In the summer months, extreme heat will bring “a dramatic increase in mortality,” he said.

But in the winter, “the impacts are greater with the impact on the ski industry – hence, the lack of snow – and on the water supply – hence, the disappearance of glaciers – but also the lack of water, due to drought at higher altitudes.” Evaporation increases. Temperature.”

While snow has fallen on the slopes above 2,000m, only two runs are currently open in low-altitude Morzine, with Ax 3 Domaines forced to close on Saturday after a few weeks.

Meteorologists are calling it an extreme weather event.

It may be the middle of winter, but Europe is in the midst of a heat wave.

From Latvia and Belarus in the east to the Netherlands in the west, eight countries broke January temperature records.

In Warsaw, Poland, it reached 18.9C on New Year’s Day, smashing the previous record by four degrees.

Temperature records are usually beaten by tenths of a degree.

This time they have broken down over such a large area that meteorologists are calling it an extreme weather event.

The heat wave is caused by a large mass of warm air originating from North Africa, which itself has been unusually warm for several weeks.

This is reflected in sea temperatures off the coast of West Africa and in the Mediterranean Sea.

It’s currently two or three degrees above normal – and it’s acting as a giant radiator, warming the air and adding to the effects of climate change.

All that warm air has been sucked into Europe by a change in the jet stream – the high-altitude winds that wrap around the Northern Hemisphere.

Warmer this time of year means lower energy bills, so it’s probably welcomed by everyone except skiers.

But a similar shift in the jet stream was behind extreme heat last summer, which increased deaths and overwhelmed our infrastructure.

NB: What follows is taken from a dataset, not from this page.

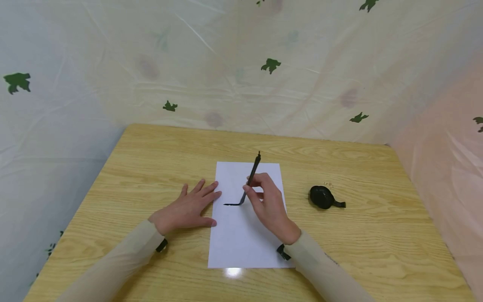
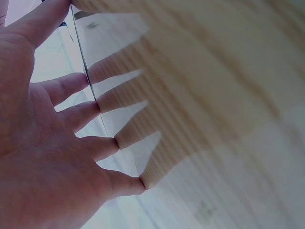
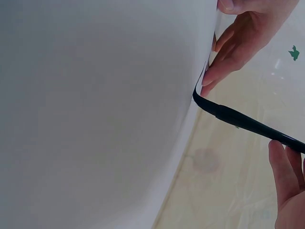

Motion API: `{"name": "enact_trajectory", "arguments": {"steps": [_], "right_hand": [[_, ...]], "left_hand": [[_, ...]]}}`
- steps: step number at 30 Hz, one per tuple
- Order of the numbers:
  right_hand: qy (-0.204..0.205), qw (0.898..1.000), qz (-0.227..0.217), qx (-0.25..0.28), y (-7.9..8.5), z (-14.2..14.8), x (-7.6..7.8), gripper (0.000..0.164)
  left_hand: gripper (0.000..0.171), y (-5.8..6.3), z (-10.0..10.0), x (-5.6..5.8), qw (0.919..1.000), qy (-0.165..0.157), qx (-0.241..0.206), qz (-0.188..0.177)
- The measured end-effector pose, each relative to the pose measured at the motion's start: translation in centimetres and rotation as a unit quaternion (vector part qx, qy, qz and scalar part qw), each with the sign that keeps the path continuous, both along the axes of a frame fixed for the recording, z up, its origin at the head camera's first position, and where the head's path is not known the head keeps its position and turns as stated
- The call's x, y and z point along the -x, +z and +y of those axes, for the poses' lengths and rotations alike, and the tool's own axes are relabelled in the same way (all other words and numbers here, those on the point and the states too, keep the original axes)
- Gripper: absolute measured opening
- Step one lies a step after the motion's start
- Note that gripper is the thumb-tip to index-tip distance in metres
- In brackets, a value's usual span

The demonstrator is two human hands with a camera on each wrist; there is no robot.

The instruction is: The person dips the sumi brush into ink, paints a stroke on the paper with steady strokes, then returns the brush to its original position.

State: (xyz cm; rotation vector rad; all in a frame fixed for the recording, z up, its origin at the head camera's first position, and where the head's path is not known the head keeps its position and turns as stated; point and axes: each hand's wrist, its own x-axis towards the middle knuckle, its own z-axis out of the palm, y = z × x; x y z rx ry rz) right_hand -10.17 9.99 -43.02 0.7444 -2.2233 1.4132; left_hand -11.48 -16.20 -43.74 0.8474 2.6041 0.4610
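Observation:
A sheet of white paper [image 1: 234, 247] lies on the wooden table. My right hand [image 1: 268, 205] pinches a black ink brush [image 1: 253, 171] by its handle, which leans with its top away from me. Bent at the tip, the dark bristles [image 3: 204, 103] press on the paper in the right wrist view. A short black ink stroke [image 1: 231, 204] runs leftward from that tip. Fingers spread and straight, my left hand [image 1: 190, 208] rests beside the paper, its fingertips at the left edge. The left wrist view shows the palm side of this hand [image 2: 52, 143] with its fingertips against the tabletop.
To the right of the paper sits a rounded black vessel [image 1: 321, 197] with a short handle. Small marks [image 1: 328, 184] show on the wood just behind it. Pale sheeting [image 1: 226, 84] with green leaf-like shapes hangs behind and beside the table [image 1: 181, 147].

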Motion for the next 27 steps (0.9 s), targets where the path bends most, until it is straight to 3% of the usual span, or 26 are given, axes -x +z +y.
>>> {"name": "enact_trajectory", "arguments": {"steps": [27], "right_hand": [[-0.016, 1.0, -0.003, -0.013, 0.2, 0.57, -0.25, 0.027]], "left_hand": [[0.082, 0.12, -0.08, -0.1, 1.0, -0.003, -0.003, 0.0]]}}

Winter or summer, it’s a warm world.

2022 was the warmest year on record for the UK, Ireland and some other European countries.

And 2023 has already begun.

Professor Bentley said there was “very high confidence” that climate change was making such extreme heat events more frequent and breaking more records.

“And they tend to be longer events where they don’t just last a few days, they can last for weeks on end.”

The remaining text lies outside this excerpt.